Exercise directions » Only the number is wanted: how many lines of the data contain "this"?

***

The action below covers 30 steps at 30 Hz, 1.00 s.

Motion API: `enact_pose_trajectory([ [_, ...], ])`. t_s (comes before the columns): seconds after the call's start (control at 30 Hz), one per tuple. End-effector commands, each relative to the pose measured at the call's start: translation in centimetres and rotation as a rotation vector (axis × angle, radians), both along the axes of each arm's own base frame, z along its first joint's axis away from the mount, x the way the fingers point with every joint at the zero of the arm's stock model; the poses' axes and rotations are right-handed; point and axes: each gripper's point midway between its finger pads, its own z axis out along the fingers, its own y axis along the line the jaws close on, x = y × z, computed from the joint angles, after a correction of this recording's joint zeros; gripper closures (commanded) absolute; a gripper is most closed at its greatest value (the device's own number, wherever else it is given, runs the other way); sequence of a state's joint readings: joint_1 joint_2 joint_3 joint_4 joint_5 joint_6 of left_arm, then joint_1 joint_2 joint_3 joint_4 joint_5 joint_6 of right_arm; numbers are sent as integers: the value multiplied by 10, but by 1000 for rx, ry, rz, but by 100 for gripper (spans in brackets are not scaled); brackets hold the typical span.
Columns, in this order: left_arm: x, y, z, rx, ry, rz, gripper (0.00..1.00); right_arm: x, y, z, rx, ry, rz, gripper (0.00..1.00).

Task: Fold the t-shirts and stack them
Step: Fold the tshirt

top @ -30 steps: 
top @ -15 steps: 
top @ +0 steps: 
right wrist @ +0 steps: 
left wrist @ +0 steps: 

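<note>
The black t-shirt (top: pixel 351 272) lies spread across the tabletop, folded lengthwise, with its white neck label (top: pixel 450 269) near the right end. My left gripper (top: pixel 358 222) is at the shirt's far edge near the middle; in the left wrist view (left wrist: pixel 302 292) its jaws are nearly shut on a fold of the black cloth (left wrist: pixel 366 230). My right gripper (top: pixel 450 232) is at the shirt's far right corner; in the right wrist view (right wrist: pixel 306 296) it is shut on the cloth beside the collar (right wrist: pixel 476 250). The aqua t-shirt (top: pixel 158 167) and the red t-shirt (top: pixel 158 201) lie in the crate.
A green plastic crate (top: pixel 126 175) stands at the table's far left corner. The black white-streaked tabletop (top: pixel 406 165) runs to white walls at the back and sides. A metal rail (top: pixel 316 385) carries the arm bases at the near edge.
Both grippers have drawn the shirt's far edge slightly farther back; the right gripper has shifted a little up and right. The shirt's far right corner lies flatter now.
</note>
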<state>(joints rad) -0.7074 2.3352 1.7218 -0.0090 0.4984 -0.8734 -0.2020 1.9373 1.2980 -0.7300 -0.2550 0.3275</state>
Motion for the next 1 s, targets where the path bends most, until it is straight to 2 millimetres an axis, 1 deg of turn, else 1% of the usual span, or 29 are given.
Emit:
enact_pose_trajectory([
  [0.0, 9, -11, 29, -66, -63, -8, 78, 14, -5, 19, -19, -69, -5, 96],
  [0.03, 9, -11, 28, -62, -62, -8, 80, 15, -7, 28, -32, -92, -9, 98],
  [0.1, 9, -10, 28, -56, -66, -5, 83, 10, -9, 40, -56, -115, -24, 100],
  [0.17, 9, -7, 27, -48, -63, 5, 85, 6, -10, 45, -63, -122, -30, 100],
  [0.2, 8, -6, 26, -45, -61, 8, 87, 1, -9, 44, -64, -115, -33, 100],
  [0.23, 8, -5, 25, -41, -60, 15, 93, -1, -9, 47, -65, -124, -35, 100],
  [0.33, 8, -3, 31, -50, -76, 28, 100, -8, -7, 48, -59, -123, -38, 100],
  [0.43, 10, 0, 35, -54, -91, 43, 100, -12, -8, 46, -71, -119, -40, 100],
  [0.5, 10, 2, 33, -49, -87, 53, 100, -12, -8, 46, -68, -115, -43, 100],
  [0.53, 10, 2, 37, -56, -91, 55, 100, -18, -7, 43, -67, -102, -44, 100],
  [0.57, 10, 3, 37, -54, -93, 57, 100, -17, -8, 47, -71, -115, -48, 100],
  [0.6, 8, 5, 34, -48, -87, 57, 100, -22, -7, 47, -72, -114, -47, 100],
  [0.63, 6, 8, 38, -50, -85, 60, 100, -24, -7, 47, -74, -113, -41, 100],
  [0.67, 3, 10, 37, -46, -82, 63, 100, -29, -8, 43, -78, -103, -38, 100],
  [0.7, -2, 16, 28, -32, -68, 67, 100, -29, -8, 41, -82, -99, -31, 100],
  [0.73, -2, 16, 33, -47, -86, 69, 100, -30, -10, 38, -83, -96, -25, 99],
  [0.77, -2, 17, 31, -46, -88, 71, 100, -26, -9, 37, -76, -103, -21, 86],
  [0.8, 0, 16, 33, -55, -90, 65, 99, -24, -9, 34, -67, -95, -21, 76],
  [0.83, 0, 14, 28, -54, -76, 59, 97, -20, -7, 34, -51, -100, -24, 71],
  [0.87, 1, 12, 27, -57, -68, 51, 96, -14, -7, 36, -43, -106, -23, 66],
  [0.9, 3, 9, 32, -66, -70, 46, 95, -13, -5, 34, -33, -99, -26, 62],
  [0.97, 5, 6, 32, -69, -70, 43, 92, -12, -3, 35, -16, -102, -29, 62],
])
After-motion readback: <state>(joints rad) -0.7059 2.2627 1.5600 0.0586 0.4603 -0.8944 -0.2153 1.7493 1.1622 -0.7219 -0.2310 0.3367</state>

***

Written reply » 2